■ Raw data

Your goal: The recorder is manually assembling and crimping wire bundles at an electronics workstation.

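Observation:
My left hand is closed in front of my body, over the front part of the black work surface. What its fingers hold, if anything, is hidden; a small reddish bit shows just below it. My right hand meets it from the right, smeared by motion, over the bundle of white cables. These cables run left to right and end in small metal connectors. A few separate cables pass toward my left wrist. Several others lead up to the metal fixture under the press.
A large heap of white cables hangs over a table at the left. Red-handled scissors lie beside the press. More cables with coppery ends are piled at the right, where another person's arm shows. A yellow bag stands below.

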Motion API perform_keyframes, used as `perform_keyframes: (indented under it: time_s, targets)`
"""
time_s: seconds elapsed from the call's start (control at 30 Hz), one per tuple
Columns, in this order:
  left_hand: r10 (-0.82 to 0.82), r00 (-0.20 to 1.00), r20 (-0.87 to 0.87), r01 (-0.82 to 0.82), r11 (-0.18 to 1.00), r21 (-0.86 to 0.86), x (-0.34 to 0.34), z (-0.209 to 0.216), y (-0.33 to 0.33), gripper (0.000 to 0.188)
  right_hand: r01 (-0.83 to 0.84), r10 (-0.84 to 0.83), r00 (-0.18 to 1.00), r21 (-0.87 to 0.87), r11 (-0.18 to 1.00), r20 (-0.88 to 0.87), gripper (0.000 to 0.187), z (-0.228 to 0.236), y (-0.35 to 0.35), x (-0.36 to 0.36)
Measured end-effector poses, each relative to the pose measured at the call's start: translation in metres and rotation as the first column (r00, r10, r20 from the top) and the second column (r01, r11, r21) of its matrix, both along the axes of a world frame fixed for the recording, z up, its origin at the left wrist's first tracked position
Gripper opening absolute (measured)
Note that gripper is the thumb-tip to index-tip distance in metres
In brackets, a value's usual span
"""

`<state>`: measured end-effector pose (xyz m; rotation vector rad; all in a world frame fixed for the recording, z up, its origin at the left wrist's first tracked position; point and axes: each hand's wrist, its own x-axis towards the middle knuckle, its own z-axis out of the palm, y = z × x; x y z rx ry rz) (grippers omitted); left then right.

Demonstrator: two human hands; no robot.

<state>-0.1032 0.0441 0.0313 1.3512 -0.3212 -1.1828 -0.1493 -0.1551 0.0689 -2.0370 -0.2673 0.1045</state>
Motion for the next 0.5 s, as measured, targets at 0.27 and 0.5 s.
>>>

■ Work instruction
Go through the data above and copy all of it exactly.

■ Exercise result
Your goal: The recorder is manually assembling and crimping wire bundles at an electronics workstation.

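Observation:
My left hand is closed in front of my body, over the front part of the black work surface. What its fingers hold, if anything, is hidden; a small reddish bit shows just below it. My right hand meets it from the right, smeared by motion, over the bundle of white cables. These cables run left to right and end in small metal connectors. A few separate cables pass toward my left wrist. Several others lead up to the metal fixture under the press.
A large heap of white cables hangs over a table at the left. Red-handled scissors lie beside the press. More cables with coppery ends are piled at the right, where another person's arm shows. A yellow bag stands below.
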
Motion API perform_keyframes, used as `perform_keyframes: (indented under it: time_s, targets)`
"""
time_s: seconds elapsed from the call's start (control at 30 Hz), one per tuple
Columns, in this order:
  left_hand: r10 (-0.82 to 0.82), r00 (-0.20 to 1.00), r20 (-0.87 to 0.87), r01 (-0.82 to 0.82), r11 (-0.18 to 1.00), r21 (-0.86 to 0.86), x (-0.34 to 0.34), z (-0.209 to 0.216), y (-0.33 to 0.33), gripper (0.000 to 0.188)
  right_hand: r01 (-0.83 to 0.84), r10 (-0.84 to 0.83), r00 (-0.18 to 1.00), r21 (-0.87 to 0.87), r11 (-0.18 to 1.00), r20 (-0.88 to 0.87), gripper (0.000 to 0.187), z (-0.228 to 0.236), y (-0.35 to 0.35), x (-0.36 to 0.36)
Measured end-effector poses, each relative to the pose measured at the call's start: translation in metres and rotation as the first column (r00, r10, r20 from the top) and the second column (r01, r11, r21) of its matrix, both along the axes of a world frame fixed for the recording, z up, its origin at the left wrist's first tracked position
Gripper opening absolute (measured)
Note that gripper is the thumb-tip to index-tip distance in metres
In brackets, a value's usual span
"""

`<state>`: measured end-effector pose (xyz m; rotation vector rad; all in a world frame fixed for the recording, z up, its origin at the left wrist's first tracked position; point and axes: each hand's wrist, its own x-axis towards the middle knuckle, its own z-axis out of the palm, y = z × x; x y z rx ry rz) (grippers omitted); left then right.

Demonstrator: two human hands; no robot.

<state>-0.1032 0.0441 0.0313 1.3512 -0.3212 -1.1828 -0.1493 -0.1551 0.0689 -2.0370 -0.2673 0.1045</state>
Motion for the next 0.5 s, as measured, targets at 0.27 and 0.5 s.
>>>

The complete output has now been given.